■ What is being asked:
Below are some records. Print exactly the lines between the one holding "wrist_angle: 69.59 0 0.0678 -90" and the one holding "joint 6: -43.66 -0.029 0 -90", inclusive, and nothing else.

══ Material for the task

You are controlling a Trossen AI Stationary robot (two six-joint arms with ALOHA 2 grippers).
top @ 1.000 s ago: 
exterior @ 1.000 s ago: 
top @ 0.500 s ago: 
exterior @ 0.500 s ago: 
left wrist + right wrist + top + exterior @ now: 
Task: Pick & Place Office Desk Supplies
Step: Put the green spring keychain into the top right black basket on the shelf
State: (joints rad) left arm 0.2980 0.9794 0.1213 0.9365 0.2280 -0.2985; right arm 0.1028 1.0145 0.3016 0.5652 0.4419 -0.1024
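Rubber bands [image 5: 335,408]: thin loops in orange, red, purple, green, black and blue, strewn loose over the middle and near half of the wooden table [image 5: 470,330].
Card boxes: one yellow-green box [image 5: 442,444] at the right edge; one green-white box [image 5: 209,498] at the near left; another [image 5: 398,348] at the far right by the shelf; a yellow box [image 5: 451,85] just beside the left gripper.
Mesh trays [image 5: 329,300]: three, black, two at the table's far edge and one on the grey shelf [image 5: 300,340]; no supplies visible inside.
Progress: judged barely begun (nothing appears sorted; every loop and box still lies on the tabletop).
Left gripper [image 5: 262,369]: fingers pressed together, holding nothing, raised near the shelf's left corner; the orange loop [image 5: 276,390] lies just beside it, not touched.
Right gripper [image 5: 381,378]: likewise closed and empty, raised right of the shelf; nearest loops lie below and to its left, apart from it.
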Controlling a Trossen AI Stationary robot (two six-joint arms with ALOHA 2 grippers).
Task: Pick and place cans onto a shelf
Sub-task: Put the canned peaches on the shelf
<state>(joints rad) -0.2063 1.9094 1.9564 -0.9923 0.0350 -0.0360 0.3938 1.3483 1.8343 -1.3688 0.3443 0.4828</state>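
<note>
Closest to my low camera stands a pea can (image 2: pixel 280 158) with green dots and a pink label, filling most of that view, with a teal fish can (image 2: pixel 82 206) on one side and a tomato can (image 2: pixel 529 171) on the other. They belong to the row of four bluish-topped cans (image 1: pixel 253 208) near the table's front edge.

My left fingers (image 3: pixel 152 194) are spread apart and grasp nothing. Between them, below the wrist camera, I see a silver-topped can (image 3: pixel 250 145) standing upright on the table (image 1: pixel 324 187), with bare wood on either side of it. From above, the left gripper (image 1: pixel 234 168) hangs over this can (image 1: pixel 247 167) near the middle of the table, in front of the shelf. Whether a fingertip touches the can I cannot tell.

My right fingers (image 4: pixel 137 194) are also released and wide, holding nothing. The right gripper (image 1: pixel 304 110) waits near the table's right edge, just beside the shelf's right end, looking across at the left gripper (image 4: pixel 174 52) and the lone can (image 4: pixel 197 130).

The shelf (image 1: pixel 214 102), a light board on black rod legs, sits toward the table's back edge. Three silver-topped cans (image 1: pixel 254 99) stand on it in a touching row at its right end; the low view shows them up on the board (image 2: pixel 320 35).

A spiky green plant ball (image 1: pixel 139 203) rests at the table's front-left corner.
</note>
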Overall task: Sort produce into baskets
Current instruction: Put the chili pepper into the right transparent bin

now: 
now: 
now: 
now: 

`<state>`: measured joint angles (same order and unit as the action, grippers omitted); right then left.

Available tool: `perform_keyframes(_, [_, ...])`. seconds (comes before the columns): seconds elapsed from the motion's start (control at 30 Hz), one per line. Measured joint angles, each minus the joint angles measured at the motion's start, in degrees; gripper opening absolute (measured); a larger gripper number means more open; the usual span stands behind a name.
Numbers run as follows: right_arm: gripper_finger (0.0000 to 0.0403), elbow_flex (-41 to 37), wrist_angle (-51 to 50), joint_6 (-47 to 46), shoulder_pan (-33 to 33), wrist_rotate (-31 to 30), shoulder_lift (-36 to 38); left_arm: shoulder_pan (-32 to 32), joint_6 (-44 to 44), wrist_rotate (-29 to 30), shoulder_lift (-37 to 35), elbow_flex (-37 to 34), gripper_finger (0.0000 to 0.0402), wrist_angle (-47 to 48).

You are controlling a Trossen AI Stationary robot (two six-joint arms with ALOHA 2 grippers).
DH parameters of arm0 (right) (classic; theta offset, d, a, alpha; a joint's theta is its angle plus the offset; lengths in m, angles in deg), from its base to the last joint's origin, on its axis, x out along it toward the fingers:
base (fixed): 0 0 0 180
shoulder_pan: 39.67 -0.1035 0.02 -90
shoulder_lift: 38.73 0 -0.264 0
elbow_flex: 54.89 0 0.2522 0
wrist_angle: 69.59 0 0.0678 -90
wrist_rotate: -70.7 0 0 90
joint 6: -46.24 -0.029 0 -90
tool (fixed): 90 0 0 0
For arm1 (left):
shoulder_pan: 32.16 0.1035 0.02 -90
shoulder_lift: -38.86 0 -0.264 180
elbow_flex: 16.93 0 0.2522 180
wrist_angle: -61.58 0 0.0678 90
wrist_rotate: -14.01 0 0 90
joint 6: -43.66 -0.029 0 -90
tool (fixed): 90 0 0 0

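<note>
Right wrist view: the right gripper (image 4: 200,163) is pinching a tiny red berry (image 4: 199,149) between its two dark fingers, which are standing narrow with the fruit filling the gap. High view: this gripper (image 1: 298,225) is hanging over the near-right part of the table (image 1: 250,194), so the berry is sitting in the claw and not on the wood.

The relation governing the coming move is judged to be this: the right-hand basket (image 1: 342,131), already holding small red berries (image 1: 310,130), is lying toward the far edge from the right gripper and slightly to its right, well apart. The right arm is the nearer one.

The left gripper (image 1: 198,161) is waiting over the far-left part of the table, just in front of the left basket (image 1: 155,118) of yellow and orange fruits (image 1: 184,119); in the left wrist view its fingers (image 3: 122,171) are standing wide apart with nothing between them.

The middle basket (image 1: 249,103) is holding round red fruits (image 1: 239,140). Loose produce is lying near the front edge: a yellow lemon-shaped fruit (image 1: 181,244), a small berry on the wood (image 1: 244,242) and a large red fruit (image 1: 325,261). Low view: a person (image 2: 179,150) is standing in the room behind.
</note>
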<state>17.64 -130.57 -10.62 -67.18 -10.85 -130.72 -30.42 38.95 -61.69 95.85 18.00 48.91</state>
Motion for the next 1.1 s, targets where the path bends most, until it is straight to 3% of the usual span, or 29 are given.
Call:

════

■ Task result:
wrist_angle: 69.59 0 0.0678 -90
wrist_rotate: -70.7 0 0 90
joint 6: -46.24 -0.029 0 -90
tool (fixed): 90 0 0 0
For arm1 (left):
shoulder_pan: 32.16 0.1035 0.02 -90
shoulder_lift: -38.86 0 -0.264 180
elbow_flex: 16.93 0 0.2522 180
wrist_angle: -61.58 0 0.0678 90
wrist_rotate: -14.01 0 0 90
joint 6: -43.66 -0.029 0 -90

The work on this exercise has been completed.